This case was discussed during the two days of Ms. Houlette’s appearance before the Superior Council of the Judiciary (CSM), where her successes and difficulties at the head of the National Financial Prosecutor’s Office (2014-2019) were dissected. But the accusations of “failures” brought against him in this part have fizzled.

At the hearing on Tuesday, the representative of the executive Paul Huber thus considered that no fault could be attributed to Ms. Houlette in the management of the “306 investigation”, code name of the PNF investigations having led to peeling “fadettes” of lawyers – including those of Me Dupond-Moretti – to identify a mole in a corruption case involving Nicolas Sarkozy.

Over the course of the disciplinary proceedings initiated in 2021, the reproaches against the 68-year-old ex-magistrate melted away to focus on the simple fact that she allegedly failed to inform her superiors of this investigation. “This grievance is not constituted,” said Mr. Huber, director of judicial services (DSJ) and incarnation of “the accusation”, noting that the general prosecutor’s office had been informed “several times”.

Faced with the CSM, Ms. Houlette had herself vigorously defended herself by attributing the lawsuits brought against her to the “tumult” organized by Mr. Dupond-Moretti and to his “hate” of the PNF.

These prosecutions are indeed “acts of reprisals”, added Tuesday one of his lawyers, Me Jean-Pierre Mignard, considering that the attacks of the Keeper of the Seals against the magistrates of the PNF are not fortuitous. “We started by discrediting them before discrediting their investigations,” he said.

In total, Mr. Dupond-Moretti will have been at the origin of disciplinary proceedings against three PNF magistrates with mixed results so far: one of them has been cleared, no sanction has been claimed against the two others, and himself is indicted for “illegal taking of interests” with, he said Tuesday, the “virtual assurance” of being sent to trial.

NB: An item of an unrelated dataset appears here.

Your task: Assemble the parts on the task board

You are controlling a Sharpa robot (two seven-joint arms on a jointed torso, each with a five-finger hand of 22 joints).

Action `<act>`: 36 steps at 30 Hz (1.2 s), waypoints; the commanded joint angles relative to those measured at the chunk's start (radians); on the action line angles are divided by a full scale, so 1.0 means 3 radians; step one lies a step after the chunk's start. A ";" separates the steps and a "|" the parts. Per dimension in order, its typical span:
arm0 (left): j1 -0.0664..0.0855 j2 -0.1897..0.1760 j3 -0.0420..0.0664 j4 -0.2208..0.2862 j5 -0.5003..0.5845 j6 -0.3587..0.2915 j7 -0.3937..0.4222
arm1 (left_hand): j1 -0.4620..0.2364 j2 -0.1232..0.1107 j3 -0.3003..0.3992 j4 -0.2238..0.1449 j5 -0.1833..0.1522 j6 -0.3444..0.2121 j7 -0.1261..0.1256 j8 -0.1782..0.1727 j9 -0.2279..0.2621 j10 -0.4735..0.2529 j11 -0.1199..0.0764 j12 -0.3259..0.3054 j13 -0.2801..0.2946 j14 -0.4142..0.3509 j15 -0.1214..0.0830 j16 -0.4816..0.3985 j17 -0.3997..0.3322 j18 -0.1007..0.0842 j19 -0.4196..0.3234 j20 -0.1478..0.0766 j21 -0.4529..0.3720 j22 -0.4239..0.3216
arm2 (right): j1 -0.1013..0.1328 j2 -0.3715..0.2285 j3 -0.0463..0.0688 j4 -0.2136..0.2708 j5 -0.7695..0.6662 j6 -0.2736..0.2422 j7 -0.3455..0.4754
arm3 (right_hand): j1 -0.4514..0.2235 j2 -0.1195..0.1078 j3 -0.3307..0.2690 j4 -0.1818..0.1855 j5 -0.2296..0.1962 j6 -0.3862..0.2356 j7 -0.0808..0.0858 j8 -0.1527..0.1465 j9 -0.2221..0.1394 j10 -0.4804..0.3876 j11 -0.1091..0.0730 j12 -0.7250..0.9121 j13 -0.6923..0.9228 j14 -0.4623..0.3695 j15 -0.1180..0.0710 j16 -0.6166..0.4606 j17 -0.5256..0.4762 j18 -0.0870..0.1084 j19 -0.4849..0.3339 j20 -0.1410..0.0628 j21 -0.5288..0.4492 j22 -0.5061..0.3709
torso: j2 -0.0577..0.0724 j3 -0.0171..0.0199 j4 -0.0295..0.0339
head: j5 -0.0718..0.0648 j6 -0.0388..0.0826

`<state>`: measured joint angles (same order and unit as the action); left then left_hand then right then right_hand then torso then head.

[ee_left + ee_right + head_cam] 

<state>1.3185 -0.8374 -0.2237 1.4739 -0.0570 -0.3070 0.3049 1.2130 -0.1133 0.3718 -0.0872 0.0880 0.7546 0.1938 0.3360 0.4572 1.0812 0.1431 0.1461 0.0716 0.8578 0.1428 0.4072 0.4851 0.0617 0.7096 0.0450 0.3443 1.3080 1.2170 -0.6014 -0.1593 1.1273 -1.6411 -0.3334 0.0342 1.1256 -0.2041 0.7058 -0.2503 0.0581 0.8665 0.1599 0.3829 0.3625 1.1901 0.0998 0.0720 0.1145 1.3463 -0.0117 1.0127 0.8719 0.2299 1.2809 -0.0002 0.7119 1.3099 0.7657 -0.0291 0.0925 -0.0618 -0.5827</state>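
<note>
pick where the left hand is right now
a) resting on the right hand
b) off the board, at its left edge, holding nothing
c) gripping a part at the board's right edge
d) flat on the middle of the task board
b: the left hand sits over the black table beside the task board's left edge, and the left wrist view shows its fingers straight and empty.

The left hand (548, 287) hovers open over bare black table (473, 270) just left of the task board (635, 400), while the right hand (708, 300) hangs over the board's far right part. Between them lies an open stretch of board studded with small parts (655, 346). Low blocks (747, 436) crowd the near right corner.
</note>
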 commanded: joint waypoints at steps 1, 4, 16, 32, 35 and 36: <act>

– Deleterious atmosphere –

“This is not the trial of the National Financial Prosecutor’s Office here”, however hammered Paul Huber, on behalf of the executive, adding that this court created in 2014 had “proven itself” and was now “sustainably part of the landscape “.

If this “success is to the credit” of Ms. Houlette, magistrate with an “exemplary career”, the representative did not completely spare her.

Faced with the deleterious atmosphere within the PNF, the former magistrate should have “try to calm the situation rather than flee the confrontation”. If this “non-management” is not enough to characterize a disciplinary fault, it “should have been at the initiative of a dialogue”, insisted Mr. Huber, however rejecting any “Manichean” vision on the climate which reigned in the PNF.

“Some did not recognize the legitimacy of their superior” while Ms. Houlette pursued “the higher objective” of establishing the credibility of the PNF.

Mr. Huber was even less friendly with regard to the third grievance against Ms. Houlette, related to two potential conflicts of interest.

In 2019, at the end of her mandate, Ms. Houlette had discussions with a lawyer about an investigation carried out by the PNF. And in 2015, she had not informed her teams that her daughter worked in a firm in which one of the partners appeared on the sidelines of a file supervised by this prosecution.

If no violation of the secrecy of the investigation can be blamed on her, Ms. Houlette on the other hand made herself “guilty of a breach of the duty of impartiality, but also of prudence and loyalty”, estimated Mr. Huber, accusing him of having “damaged the image of the PNF”.

However, a sanction is not possible for a formal reason: Ms. Houlette’s hierarchy had been informed of these breaches while she was still in office and it was therefore up to her alone to initiate proceedings, which she didn’t.

For her last words against the CSM, Eliane Houlette accuses the blow. “Where is the heart of the conflict of interest? There is no appearance of bias,” she says, unable to suppress a few sobs.

The CSM will deliver its opinion on October 19.